== Data items ==
______________________________

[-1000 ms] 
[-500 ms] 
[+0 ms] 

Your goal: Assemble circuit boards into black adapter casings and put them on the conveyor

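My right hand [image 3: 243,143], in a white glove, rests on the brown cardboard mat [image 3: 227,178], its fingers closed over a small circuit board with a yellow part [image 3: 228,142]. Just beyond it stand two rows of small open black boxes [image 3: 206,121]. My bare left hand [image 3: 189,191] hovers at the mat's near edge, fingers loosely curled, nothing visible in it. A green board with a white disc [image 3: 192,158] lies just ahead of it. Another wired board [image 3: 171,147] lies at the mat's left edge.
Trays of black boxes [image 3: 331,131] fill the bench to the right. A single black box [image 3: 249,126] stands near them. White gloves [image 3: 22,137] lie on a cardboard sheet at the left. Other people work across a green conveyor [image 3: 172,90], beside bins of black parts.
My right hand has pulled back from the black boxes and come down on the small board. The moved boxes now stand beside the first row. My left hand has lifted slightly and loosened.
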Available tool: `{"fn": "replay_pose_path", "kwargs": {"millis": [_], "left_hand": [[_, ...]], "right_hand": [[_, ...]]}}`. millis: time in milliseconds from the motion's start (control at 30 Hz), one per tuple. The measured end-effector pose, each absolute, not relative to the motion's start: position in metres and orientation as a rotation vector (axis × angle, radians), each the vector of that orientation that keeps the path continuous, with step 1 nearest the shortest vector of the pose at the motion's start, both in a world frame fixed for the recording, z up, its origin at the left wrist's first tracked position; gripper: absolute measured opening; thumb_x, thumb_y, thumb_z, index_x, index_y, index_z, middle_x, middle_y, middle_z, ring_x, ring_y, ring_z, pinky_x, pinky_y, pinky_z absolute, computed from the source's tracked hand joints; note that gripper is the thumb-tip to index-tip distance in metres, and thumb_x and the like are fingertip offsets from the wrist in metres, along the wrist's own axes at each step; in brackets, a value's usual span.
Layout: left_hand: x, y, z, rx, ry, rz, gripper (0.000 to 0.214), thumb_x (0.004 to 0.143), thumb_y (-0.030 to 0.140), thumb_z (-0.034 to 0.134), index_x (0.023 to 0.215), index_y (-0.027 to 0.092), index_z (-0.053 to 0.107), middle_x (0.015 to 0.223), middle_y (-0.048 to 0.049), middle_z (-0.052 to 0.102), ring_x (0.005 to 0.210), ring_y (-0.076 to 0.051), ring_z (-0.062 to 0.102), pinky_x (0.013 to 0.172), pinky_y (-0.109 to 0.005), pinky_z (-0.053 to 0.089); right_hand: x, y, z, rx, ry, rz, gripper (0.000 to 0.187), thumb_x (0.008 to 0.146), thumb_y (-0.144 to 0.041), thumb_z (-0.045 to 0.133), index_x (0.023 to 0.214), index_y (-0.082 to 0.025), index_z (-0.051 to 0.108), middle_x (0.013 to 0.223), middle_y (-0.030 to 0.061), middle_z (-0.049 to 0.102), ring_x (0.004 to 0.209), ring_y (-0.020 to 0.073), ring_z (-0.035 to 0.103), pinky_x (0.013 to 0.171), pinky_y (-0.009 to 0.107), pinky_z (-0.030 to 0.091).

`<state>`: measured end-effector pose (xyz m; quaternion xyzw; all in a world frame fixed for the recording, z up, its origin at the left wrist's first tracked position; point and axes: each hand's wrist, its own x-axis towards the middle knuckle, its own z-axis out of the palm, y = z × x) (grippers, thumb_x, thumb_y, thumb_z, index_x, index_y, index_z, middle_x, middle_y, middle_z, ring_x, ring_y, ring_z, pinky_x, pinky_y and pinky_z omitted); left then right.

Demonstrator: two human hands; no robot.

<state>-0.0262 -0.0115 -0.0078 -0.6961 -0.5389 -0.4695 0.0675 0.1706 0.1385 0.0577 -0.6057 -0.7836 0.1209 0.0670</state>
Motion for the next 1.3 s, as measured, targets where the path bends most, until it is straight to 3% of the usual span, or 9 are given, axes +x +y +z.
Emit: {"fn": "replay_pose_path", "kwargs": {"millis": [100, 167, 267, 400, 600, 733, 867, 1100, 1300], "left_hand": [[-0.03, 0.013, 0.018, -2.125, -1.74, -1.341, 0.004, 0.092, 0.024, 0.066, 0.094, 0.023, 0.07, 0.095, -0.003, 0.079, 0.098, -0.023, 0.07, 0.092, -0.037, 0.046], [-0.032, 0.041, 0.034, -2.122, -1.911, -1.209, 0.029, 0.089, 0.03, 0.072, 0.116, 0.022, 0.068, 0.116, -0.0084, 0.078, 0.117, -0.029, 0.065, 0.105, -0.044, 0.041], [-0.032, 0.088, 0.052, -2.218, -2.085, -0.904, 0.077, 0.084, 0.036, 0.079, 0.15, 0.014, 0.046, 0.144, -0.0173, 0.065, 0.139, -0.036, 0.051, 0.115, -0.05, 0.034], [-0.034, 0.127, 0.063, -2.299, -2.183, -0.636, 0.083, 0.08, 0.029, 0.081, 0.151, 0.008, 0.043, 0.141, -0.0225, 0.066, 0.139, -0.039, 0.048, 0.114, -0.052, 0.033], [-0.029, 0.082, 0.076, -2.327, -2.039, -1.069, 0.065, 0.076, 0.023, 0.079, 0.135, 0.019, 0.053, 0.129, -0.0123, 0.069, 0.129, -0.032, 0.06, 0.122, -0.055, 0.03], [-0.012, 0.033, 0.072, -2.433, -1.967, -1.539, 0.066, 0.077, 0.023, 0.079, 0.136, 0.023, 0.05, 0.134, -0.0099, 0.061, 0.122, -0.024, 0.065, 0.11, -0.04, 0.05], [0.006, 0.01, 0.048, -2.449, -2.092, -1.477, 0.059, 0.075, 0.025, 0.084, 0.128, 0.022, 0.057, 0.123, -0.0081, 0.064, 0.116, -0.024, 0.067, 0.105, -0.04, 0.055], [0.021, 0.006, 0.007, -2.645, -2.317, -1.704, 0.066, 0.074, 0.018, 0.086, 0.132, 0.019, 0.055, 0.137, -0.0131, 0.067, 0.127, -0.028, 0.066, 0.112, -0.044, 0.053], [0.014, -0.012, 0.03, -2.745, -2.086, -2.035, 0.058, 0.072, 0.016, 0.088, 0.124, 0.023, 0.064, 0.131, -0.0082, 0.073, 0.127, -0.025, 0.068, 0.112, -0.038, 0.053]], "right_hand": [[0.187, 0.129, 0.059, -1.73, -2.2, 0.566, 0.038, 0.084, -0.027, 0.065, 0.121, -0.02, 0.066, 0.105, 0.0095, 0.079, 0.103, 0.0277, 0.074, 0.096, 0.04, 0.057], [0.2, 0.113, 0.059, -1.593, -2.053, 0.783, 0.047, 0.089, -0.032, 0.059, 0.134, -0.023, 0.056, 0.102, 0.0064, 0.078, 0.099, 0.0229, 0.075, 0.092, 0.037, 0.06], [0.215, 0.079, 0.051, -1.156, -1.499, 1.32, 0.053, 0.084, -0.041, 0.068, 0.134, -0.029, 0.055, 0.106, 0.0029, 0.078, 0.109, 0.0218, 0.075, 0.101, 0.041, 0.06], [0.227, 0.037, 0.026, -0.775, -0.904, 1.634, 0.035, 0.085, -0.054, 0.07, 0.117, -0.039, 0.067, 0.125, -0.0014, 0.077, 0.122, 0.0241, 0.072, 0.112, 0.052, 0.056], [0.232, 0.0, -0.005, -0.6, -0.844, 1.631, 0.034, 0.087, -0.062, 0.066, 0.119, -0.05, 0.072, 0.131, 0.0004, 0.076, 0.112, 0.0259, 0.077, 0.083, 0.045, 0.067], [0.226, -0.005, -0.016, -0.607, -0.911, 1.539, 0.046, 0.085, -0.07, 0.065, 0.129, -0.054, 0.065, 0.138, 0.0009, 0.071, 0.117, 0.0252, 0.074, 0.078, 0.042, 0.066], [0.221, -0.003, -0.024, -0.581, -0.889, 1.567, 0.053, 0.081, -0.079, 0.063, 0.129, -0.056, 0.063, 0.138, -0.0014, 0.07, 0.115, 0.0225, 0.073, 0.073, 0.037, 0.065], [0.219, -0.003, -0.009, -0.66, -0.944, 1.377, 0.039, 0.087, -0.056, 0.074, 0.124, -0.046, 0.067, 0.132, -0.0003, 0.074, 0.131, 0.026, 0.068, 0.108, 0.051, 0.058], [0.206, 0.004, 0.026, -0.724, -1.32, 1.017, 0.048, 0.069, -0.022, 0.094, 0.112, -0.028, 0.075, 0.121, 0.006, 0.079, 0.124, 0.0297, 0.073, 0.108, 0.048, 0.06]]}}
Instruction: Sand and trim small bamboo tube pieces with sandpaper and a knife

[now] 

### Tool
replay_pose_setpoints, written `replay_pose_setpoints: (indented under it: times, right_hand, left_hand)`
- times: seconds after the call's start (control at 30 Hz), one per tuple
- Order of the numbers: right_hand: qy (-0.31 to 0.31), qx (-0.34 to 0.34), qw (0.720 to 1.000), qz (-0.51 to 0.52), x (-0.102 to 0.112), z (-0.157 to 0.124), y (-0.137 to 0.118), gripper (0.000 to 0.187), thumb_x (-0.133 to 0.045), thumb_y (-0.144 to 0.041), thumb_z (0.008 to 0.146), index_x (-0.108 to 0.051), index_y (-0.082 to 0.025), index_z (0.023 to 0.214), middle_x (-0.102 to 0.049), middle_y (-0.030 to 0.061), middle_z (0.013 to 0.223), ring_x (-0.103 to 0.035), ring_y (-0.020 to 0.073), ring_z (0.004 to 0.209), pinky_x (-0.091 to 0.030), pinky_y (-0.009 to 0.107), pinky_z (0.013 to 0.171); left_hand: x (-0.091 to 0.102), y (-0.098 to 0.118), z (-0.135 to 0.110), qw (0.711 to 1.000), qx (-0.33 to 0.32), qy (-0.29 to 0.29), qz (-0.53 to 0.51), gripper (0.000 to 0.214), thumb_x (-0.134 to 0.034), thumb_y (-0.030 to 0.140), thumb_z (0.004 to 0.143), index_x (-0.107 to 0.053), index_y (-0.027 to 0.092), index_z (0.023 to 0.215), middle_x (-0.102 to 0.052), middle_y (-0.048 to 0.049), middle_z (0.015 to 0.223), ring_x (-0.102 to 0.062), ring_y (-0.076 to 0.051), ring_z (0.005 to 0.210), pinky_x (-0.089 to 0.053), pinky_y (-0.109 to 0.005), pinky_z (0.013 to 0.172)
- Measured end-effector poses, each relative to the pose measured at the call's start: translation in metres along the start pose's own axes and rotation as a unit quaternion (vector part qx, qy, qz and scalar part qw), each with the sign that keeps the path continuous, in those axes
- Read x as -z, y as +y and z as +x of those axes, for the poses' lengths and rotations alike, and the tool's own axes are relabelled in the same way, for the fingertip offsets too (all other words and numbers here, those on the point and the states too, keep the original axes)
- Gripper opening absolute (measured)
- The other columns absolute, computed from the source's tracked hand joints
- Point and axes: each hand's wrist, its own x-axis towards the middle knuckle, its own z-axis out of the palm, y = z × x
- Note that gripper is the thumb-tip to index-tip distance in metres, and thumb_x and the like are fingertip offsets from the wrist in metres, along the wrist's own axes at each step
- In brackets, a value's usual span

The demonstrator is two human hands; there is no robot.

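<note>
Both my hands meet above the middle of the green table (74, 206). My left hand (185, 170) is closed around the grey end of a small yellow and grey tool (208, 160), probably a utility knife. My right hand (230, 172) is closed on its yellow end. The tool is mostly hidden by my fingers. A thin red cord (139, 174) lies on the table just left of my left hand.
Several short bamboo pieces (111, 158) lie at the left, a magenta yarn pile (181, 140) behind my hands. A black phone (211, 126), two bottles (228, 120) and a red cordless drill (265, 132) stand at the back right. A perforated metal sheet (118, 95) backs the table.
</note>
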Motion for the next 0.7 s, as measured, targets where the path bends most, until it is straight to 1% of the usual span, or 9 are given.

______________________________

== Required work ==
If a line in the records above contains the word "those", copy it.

== Task result ==
- Measured end-effector poses, each relative to the pose measured at the call's start: translation in metres along the start pose's own axes and rotation as a unit quaternion (vector part qx, qy, qz and scalar part qw), each with the sign that keeps the path continuous, in those axes
- Read x as -z, y as +y and z as +x of those axes, for the poses' lengths and rotations alike, and the tool's own axes are relabelled in the same way, for the fingertip offsets too (all other words and numbers here, those on the point and the states too, keep the original axes)

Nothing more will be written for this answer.